The passing of this bill is also taking place at a time when journalists have had their phones attacked, where the judiciary has been deliberately undermined and parliament silenced.
 
Democrats beware!

 
Prof. Johann de Wet
Chairperson: Department of Communication Science 
 
The ANC’s insistence on passing the Protection of State Information Bill in its current form and enforcing it by law, means that the essence of our democratic state and the quality of life of every citizen is at stake.
 
Yes, our freedom as academics, researchers, mass media practitioners and citizens comes into play. Freedom implies the right to choose and is, along with equality, an underlying principle which helps make democracy happen. While the South African state needs to protect (classify) information which could threaten its security and/or survival, the omission of a public interest clause in the Bill at this stage effectively denies a citizen the right to freedom of information.
 
 Freedom of information, along with press freedom, freedom of speech, freedom of assembly, freedom of association and religious freedom, are essential to democracy. These freedoms are granted because they conform to basic liberal ideas associated with (Western) democracy and which resonate with South Africa’s liberal constitution, such as (1) belief in the supreme value of the individual (and thus not of the state); (2) belief that the individual has natural rights (rights which belong to all human beings by nature – such as the right to life and to control government)) which exist independently of government, and which ought to be protected by and against government; and (3) recognition of the supreme value of the individual. 
 
One wonders how many cases of South African government corruption and mismanagement would have been uncovered by investigative journalists over the past number of years if this Bill in its current form was on the statute books.
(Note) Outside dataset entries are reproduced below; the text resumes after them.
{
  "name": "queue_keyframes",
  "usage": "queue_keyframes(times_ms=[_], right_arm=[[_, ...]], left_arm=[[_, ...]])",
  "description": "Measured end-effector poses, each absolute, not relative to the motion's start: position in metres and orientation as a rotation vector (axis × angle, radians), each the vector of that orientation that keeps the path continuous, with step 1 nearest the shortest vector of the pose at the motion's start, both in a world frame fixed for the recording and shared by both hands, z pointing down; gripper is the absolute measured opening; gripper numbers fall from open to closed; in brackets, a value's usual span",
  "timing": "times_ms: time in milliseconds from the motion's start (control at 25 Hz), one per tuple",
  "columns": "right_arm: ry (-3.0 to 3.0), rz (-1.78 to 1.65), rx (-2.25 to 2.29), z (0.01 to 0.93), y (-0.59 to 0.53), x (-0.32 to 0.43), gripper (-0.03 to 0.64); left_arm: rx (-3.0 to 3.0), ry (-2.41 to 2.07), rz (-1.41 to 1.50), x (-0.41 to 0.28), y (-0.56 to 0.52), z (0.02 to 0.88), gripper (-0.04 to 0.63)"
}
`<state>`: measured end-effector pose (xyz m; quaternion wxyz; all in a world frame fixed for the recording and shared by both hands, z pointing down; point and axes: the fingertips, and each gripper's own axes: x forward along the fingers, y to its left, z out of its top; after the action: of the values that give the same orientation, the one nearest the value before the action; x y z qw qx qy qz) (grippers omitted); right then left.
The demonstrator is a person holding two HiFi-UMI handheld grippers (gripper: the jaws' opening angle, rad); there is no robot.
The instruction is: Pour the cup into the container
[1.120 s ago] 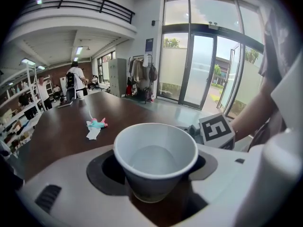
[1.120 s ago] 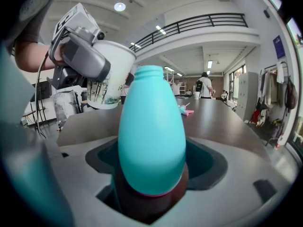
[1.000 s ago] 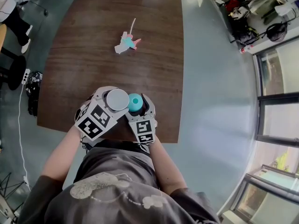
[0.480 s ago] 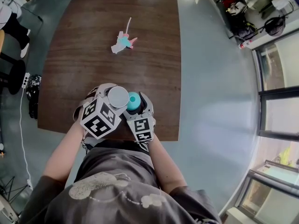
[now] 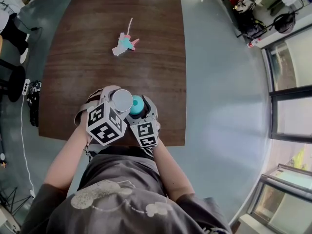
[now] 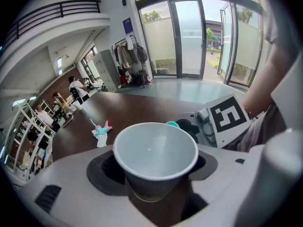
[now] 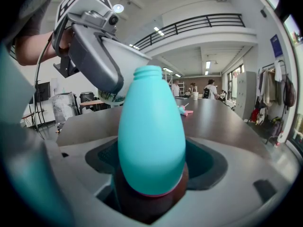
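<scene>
1. The left gripper point(image 5: 115, 106) pinches a white paper cup point(image 5: 121, 100). In the left gripper view, its dark curved pads press on either side of the cup point(image 6: 155, 150) low on the tapering wall.
2. The cup is a smooth, thin-walled cone with a rolled rim, and its inner wall is a pale matte grey-white.
3. The right gripper point(image 5: 140, 115) is closed on a teal bottle point(image 5: 136, 105). In the right gripper view, the bottle point(image 7: 150, 136) stands upright between the jaws, and their dark hollowed pads hug its widest part.
4. The bottle looks like smooth matte plastic. It is egg-shaped and swells from a narrow base with a thin pink line at its foot up to a short ribbed neck with an open round mouth.
5. Both tools sit close together over the near edge of the table point(image 5: 97, 57), which has a dark brown top with a fine wood grain.
6. The cup is just left of the bottle's mouth. From the right gripper's camera, the cup point(image 7: 127, 56) has its rim level with the bottle's neck and just beside it. Whether they touch cannot be told.
7. Each gripper has a grey moulded shell and a cube with black-and-white square markers.
8. A small pink, teal and white item point(image 5: 123, 44) with a thin white stick lies well apart, farther up the table.
9. The floor point(image 5: 219, 82) is smooth blue-grey.
</scene>
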<state>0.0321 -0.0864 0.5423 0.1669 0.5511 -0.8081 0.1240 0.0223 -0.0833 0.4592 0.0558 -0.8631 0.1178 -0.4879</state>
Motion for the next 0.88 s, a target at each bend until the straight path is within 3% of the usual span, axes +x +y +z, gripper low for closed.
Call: queue_keyframes(times_ms=[880], right_arm=[[-2.32, 0.359, 1.556, 0.541, -0.09, 0.032, 0.391]], left_arm=[[-2.359, 0.388, -1.528, 0.027, -0.097, 0.46, 0.327]])
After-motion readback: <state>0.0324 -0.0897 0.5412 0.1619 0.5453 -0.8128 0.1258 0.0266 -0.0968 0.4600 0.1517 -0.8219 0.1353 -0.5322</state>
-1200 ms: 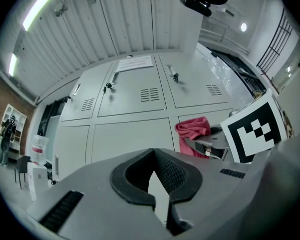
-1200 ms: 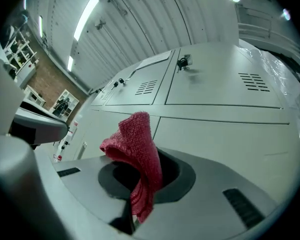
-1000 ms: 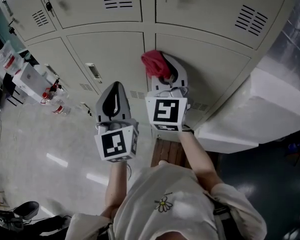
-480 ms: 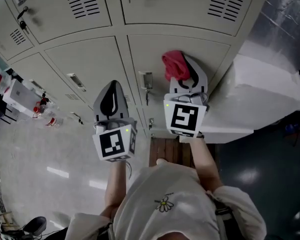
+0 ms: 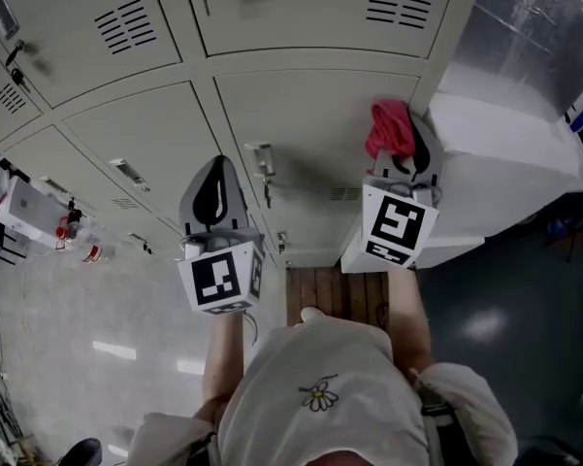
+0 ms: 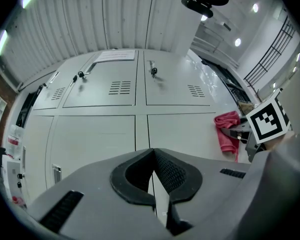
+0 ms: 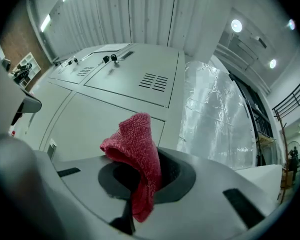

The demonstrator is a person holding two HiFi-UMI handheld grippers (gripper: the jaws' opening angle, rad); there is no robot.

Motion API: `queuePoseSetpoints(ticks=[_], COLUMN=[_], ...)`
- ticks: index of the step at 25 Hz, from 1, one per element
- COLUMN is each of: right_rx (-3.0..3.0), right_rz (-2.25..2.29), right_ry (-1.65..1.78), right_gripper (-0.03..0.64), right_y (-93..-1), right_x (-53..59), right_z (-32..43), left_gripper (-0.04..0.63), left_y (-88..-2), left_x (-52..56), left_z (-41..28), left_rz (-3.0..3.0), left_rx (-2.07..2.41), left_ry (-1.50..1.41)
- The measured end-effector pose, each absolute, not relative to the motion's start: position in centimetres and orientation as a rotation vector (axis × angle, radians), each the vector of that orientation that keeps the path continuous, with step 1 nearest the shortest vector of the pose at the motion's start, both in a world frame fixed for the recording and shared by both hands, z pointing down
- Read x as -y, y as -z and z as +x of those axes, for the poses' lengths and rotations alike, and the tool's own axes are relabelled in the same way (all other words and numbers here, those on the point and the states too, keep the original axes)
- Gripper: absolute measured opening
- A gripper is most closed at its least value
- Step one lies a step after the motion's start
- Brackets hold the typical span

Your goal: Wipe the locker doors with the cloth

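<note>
Left tongs [image 5: 216, 166] and right tongs [image 5: 415, 136]: grey shells, black pads, white black-marker cubes. White short-sleeved shirt [image 5: 301, 352], daisy print [image 5: 318, 395].

My left gripper [image 6: 153, 170]: grey plastic jaws pressed together, nothing btwn them. Ahead are pale grey metal locker doors [image 6: 97, 134] in two rows. Upper ones have slotted vents [image 6: 120, 87] & small dark keys [image 6: 153, 72] in locks. At lower right door's right edge hangs a red woven cloth [image 6: 226, 134], pinched by right gripper [image 6: 236, 132] w/ black-and-white marker cube [image 6: 267, 121].
</note>
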State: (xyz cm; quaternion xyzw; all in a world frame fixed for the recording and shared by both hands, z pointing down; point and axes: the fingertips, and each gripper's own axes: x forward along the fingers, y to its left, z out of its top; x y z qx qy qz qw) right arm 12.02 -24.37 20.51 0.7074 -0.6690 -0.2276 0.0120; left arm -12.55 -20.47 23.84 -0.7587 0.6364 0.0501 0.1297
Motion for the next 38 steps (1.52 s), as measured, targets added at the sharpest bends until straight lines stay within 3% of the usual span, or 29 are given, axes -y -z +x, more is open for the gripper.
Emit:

This Bill represents a backward step from the promise of democracy of having an informed public. The former National Party government had similar laws in place and one does not want to go there again. The infamous Information Scandal in South Africa of some thirty years ago, or Muldergate as it has come to be known, reminds one of what governments can do when it works clandestinely.
 
What South Africans need, is more information on what government structures are doing and how they are doing it with taxpayers’ money, not less information. While information in itself does not equal communication or dialogue, it is an indispensable part thereof, and the need for dialogue based on verifiable information is urgent for meeting vexed challenges facing South African communities. Academics in all fields of specialisation are constantly in need of untainted information to pursue answers and/or offer solutions to where South Africa should be moving in all spheres of life.